OUK Das Zehnte   gehimmelt & gestürzt ein Leser - ein Brief
Briefmarke

Ein Leser, ein Brief (und 5,50 DM Porto)

 

Hallo Marc,

höre ich da irgendwo einen Hilfeschrei, wo Du nach den Leuten suchst, die die Tanzflächen füllen sollen, und zwar in den Clubs, wo das Auflegen von tanzbarer Musik in einer tanzbaren Atmosphäre eine Leidenschaft bedeutet? Warnst Du vor massenhaft besuchten Clubs, in denen Dein Schrei in Hallen der fünftausend „scheinbar enthusiastisch" ekstasierenden „Vorzeigekonsumenten" verloren geht, weil sie in einer Welt leben, wo sie der allgemeinen Menschheit im Wandel zwischen Macht und Übermacht entsprechen, in der versucht wird, dem Individualismus durch Verherrlichung den Weg in die Öffentlichkeit und dadurch zum Massengeschehen beizutragen? Ich glaube auch nicht, daß sie in diesem scheinbar „natürlichen" Anflug von Euphorie (die ja angeblich durch den DJ beigetragen wird...) ein „Hallo" - geschweige denn wenigstens ein Lächeln - auf den Lippen haben. Ich tröste mich damit, daß ich sage, daß es nun mal die sind, die anders sind als diejenigen, die alle gleich zu sein scheinen und sich (was das wöchentliche Ausgehverhalten betrifft) hinter der Fassade eines individuellen Mitstreiters mit einer beinahen Ideologie verstecken. Laß sie doch in ihren „jointumherreichenden Studentenwohngemeinschaften" versickern, damit sie den Machenschaften großer Veranstaltungsformen („Hilfe, ich habe keinen Platz zum Tanzen!!") oder fickanimierenden UNTANZ-Bar-Damen („ääh, vögelt die mit der Säule?") entkommen können.

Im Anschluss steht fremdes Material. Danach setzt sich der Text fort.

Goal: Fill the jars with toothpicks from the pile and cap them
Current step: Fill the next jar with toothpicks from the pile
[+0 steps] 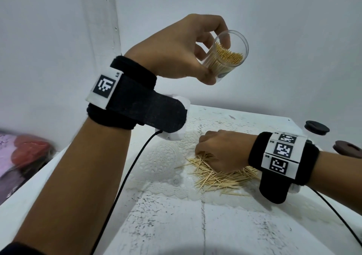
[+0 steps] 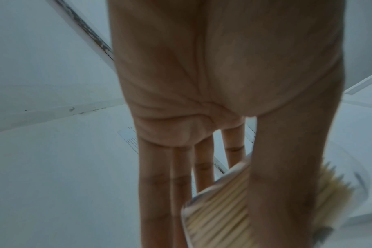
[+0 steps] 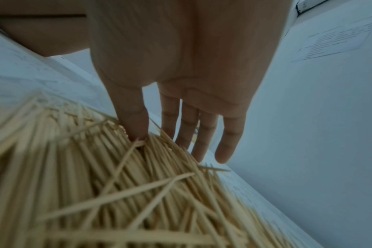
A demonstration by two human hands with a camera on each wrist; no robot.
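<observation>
While left hand (image 1: 176, 49) grips jar (image 1: 225, 55) aloft, right hand (image 1: 219, 151) fingers extended on toothpick pile (image 1: 219, 174), below jar.

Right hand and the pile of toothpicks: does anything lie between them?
Nothing. In the right wrist view the right hand has its thumb and fingertips directly in the toothpick pile; the head view agrees.

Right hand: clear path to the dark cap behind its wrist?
Probably yes. The right hand holds nothing firmly, fingers in the toothpick pile; the dark cap lies uncovered on the table, nothing between.
</observation>
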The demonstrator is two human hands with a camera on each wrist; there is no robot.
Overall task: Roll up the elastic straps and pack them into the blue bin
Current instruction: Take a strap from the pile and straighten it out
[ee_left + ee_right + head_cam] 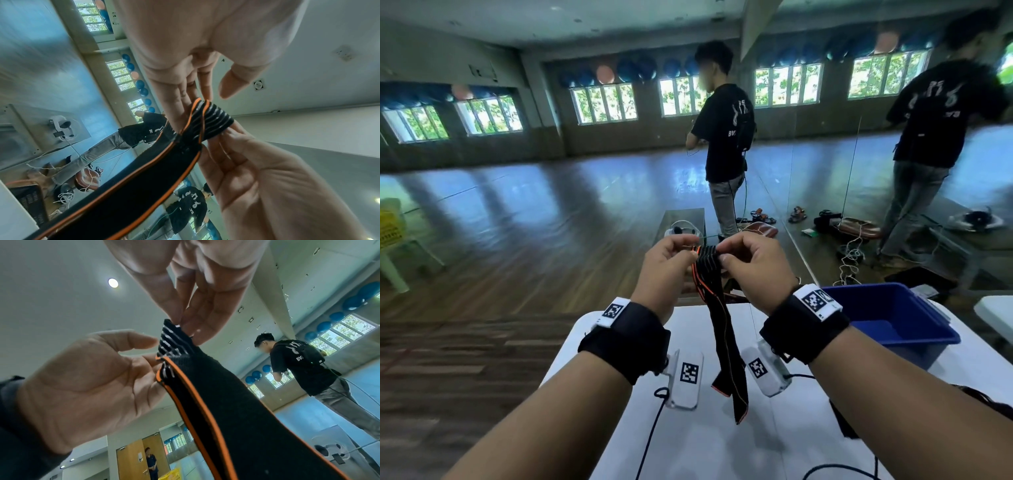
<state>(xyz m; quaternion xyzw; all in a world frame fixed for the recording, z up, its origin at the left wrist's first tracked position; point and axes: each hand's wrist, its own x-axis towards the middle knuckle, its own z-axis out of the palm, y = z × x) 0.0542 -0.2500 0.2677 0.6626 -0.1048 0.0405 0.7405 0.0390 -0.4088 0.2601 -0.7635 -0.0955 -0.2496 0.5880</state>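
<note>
Pinched in both the left hand [666,265] and right hand [755,265]: black orange-edged elastic strap [717,308], ribbed end up. Dangled above the white worktop [722,445]. Beside it, right: blue bin [893,317].

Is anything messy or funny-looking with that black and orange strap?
A little. The strap is not rolled yet: both the left hand and right hand pinch its striped top end, while the long tail dangles loose and twisted above the white table. The blue bin looks empty.
</note>
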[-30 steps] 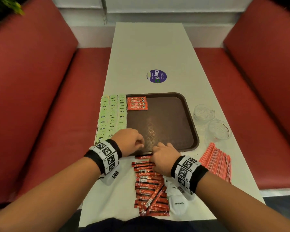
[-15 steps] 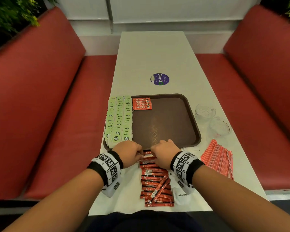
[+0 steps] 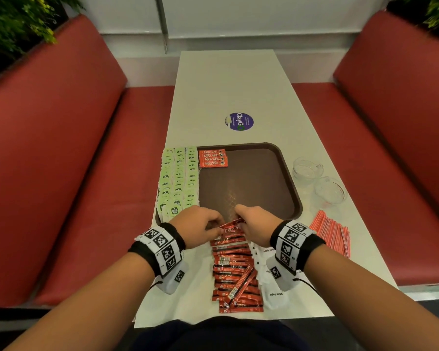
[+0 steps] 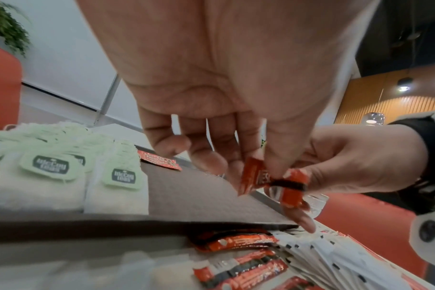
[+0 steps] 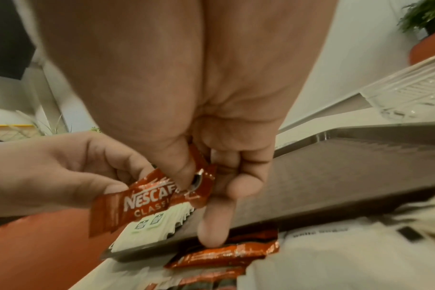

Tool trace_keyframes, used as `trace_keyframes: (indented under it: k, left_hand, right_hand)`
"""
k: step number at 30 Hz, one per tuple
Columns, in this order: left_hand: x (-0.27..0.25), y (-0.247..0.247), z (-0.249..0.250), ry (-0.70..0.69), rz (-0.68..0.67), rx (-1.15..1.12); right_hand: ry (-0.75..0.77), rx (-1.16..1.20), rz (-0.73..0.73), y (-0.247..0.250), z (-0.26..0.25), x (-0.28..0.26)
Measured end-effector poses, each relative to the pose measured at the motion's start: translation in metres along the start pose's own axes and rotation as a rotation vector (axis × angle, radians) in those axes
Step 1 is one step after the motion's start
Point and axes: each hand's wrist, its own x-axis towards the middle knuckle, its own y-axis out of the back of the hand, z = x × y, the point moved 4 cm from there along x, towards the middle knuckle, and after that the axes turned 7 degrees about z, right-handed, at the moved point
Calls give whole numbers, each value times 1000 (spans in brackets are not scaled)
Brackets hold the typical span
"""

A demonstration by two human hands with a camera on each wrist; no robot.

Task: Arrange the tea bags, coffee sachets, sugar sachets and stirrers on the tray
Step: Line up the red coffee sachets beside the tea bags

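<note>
A red Nescafe coffee sachet (image 3: 230,224) (image 4: 266,177) (image 5: 147,200) is lifted just over the near rim of the brown tray (image 3: 287,178). My left hand (image 3: 200,226) pinches its left end and my right hand (image 3: 254,224) pinches its right end. Several more coffee sachets (image 3: 235,269) lie in a row on the table below the hands. A few coffee sachets (image 3: 213,158) sit at the tray's far left. Green-tagged tea bags (image 3: 178,178) fill the tray's left side in rows. White sugar sachets (image 3: 271,274) lie under my right wrist. Red stirrers (image 3: 331,231) lie at the right.
Two clear glass dishes (image 3: 306,169) (image 3: 330,190) stand right of the tray. A round purple sticker (image 3: 239,121) is on the white table beyond the tray. Red bench seats (image 3: 86,198) flank the table on both sides.
Both hands have come up from the row of sachets with one coffee sachet held between them. The head view has tilted so the table sits lower in the frame.
</note>
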Motion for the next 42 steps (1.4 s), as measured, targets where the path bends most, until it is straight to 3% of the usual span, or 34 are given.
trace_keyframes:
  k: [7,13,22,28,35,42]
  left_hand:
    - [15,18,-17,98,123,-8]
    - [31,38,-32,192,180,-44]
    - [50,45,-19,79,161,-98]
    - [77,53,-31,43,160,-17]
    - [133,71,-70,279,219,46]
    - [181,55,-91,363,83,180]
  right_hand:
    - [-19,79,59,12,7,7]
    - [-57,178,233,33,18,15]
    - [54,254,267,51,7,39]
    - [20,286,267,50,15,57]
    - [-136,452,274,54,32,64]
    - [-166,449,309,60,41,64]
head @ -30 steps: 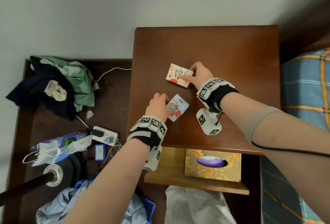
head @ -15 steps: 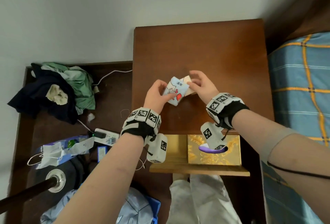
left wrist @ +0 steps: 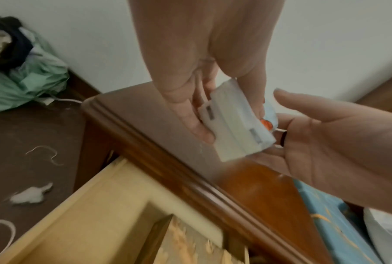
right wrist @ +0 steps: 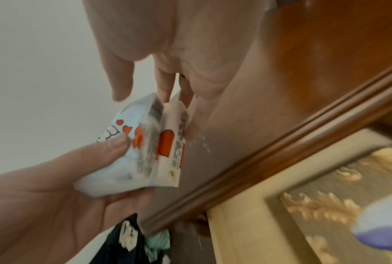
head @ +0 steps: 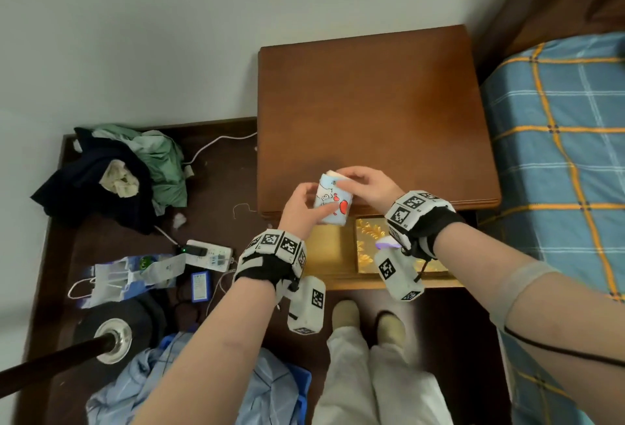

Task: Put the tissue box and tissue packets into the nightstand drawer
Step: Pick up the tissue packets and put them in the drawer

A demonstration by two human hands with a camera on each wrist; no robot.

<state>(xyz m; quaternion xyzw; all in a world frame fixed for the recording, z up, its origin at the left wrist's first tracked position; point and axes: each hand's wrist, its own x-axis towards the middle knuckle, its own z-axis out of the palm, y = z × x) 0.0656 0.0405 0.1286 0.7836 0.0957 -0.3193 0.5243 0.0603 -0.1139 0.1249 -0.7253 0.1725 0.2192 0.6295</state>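
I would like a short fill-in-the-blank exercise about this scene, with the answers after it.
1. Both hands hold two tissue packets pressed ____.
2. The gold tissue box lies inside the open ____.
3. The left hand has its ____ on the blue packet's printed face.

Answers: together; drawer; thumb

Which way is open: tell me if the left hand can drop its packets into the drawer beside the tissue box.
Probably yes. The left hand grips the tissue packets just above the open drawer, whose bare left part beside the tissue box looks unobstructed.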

Vielleicht ist das gar nicht mal so schlecht? Ich hoffe trotzdem, daß Deine Gedankengänge auf Resonanz stoßen und zum Nachdenken anregen (und zum TANZEN!) und zwar in den Clubs, wo der DJ die Musik mit Leidenschaft zum Einklang mit der Welt bringt, und nicht schlecht auflegt, weil er nicht die Fähigkeit besitzt, seine Ohren mit seiner geistlichen Leidenschaft für die Musik zu öffnen.

Hoffentlich hören diese endlich auf, ihre Ohren mit Ohropax zu verstopfen, damit sie den Schmerz nicht spüren können, der sie ja vielleicht dann doch zur Besinnung kommen lassen könnte ...?!